▶ [TASK DIRECTIONS] All of the data needs to come back exactly as written.
Top of GIVEN MATERIAL
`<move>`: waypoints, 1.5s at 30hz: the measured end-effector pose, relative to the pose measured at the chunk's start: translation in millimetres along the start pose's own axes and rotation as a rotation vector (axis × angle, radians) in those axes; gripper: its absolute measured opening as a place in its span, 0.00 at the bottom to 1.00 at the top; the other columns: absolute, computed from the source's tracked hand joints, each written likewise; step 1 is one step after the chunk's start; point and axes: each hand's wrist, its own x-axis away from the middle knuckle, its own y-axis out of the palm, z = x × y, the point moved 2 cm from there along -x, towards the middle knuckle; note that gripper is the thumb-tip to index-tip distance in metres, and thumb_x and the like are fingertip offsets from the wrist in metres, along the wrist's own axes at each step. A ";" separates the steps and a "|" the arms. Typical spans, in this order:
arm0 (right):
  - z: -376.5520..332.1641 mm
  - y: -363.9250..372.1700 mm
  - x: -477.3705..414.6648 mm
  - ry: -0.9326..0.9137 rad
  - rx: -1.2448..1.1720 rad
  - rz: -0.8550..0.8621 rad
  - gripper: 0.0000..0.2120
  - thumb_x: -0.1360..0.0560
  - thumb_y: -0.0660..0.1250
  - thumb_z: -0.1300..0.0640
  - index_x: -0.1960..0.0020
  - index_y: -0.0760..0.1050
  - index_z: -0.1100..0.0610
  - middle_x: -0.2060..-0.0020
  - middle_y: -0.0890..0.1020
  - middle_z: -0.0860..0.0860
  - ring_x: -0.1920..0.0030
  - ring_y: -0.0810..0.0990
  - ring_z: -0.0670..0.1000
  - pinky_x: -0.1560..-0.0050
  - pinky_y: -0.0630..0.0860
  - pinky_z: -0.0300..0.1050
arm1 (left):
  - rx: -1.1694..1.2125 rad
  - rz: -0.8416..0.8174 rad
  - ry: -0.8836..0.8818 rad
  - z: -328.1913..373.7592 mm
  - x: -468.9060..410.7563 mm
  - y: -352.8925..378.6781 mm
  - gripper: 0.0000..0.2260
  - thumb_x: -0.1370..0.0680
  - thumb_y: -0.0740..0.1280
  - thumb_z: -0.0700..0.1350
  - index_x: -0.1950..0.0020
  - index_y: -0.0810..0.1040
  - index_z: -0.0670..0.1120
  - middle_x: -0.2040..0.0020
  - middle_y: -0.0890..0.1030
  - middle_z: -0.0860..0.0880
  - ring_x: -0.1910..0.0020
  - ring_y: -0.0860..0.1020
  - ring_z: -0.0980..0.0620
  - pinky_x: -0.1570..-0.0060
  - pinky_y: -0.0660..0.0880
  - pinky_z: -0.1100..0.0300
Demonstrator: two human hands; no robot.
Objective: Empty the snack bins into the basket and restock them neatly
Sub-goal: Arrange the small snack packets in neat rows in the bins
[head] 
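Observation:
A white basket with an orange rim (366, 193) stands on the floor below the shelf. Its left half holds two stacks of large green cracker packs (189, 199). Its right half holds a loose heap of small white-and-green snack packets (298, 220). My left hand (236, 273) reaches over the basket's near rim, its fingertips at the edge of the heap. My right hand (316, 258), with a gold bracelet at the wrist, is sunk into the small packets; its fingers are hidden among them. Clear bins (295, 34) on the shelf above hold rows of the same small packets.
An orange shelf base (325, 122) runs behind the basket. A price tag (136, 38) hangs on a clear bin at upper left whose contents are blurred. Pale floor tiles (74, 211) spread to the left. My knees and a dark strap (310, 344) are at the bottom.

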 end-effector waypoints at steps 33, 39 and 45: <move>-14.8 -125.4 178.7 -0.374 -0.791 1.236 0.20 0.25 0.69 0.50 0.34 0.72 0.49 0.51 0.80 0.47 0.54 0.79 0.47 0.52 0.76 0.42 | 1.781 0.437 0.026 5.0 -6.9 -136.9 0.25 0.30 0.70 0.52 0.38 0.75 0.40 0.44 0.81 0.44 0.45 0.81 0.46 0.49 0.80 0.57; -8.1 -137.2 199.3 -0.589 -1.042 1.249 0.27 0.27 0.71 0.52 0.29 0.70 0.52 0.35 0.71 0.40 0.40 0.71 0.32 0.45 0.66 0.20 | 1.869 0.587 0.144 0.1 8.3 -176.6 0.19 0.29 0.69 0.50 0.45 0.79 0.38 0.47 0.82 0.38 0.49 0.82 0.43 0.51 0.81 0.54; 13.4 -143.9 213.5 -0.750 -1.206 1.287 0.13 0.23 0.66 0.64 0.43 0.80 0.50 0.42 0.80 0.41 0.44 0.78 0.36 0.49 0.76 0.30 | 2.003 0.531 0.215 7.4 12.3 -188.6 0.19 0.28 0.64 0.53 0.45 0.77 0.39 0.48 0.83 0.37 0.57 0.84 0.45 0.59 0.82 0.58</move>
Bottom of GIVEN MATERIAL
▶ [SOLUTION TO THIS EXERCISE]
`<move>`: waypoints, 1.5s at 30hz: the measured end-effector pose, relative to the pose measured at the chunk's start: translation in millimetres along the start pose's own axes and rotation as a rotation vector (axis × angle, radians) in those axes; gripper: its absolute measured opening as a place in its span, 0.00 at the bottom to 1.00 at the top; the other columns: absolute, computed from the source's tracked hand joints, each written likewise; step 1 is one step after the chunk's start; point and axes: each hand's wrist, its own x-axis away from the middle knuckle, its own y-axis out of the palm, z = x × y, the point moved 2 cm from there along -x, towards the middle knuckle; note that gripper is the thumb-tip to index-tip distance in metres, and thumb_x and the like are fingertip offsets from the wrist in metres, along the wrist's own axes at each step. A ";" separates the steps and a "|" the arms. Typical spans, in this order:
arm0 (right):
  - z: -376.5520..332.1641 mm
  - y: -363.9250..372.1700 mm
  - x: -477.3705..414.6648 mm
  - ry: -0.9326..0.9137 rad
  - rx: -1.2448..1.1720 rad
  - rz: -0.8550..0.8621 rad
  - gripper: 0.0000..0.2120
  - thumb_x: -0.1360..0.0560
  - thumb_y: -0.0660..0.1250
  - thumb_z: -0.1300..0.0640
  - index_x: -0.1960..0.0020
  - index_y: -0.0760..0.1050
  - index_z: -0.1100..0.0610
  - middle_x: -0.2060..-0.0020
  - middle_y: -0.0890..0.1020
  - middle_z: -0.0860..0.0860
  - ring_x: -0.1920..0.0030
  - ring_y: -0.0810..0.0990
  - ring_z: -0.0670..0.1000
  - pinky_x: -0.1560..-0.0050
  - pinky_y: -0.0630..0.0860
  - pinky_z: -0.0300..0.1050
arm1 (left):
  - rx: -1.1694..1.2125 rad
  - rz: -0.8416..0.8174 rad
  - ry: -0.8836..0.8818 rad
  - z: -328.1913..373.7592 mm
  - x: -468.9060..410.7563 mm
  - y: -352.8925..378.6781 mm
  - gripper: 0.0000..0.2260
  - thumb_x: -0.1370..0.0680
  - thumb_y: -0.0740..0.1280
  - thumb_z: -0.0700..0.1350
  - index_x: -0.1950..0.0020
  - index_y: -0.0810..0.1040
  - index_z: -0.0670..0.1120
  - middle_x: -0.2040..0.0020
  - middle_y: -0.0890..0.1030
  - middle_z: -0.0860..0.0880
  - ring_x: -0.1910..0.0020
  - ring_y: -0.0860..0.1020
  - ring_z: -0.0980..0.0620
  - pinky_x: -0.1570..-0.0060
  - pinky_y: -0.0660..0.0880
  - pinky_z: -0.1100..0.0300
Demonstrator: two human hands; no robot.
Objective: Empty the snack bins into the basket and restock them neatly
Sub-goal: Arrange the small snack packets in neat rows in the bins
[head] 
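Observation:
A white basket with an orange rim (366, 193) stands on the floor below the shelf. Its left half holds two stacks of large green cracker packs (189, 199). Its right half holds a loose heap of small white-and-green snack packets (298, 220). My left hand (236, 273) reaches over the basket's near rim, its fingertips at the edge of the heap. My right hand (316, 258), with a gold bracelet at the wrist, is sunk into the small packets; its fingers are hidden among them. Clear bins (295, 34) on the shelf above hold rows of the same small packets.
An orange shelf base (325, 122) runs behind the basket. A price tag (136, 38) hangs on a clear bin at upper left whose contents are blurred. Pale floor tiles (74, 211) spread to the left. My knees and a dark strap (310, 344) are at the bottom.
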
 end-effector waypoints at steps 33, 39 and 45: <move>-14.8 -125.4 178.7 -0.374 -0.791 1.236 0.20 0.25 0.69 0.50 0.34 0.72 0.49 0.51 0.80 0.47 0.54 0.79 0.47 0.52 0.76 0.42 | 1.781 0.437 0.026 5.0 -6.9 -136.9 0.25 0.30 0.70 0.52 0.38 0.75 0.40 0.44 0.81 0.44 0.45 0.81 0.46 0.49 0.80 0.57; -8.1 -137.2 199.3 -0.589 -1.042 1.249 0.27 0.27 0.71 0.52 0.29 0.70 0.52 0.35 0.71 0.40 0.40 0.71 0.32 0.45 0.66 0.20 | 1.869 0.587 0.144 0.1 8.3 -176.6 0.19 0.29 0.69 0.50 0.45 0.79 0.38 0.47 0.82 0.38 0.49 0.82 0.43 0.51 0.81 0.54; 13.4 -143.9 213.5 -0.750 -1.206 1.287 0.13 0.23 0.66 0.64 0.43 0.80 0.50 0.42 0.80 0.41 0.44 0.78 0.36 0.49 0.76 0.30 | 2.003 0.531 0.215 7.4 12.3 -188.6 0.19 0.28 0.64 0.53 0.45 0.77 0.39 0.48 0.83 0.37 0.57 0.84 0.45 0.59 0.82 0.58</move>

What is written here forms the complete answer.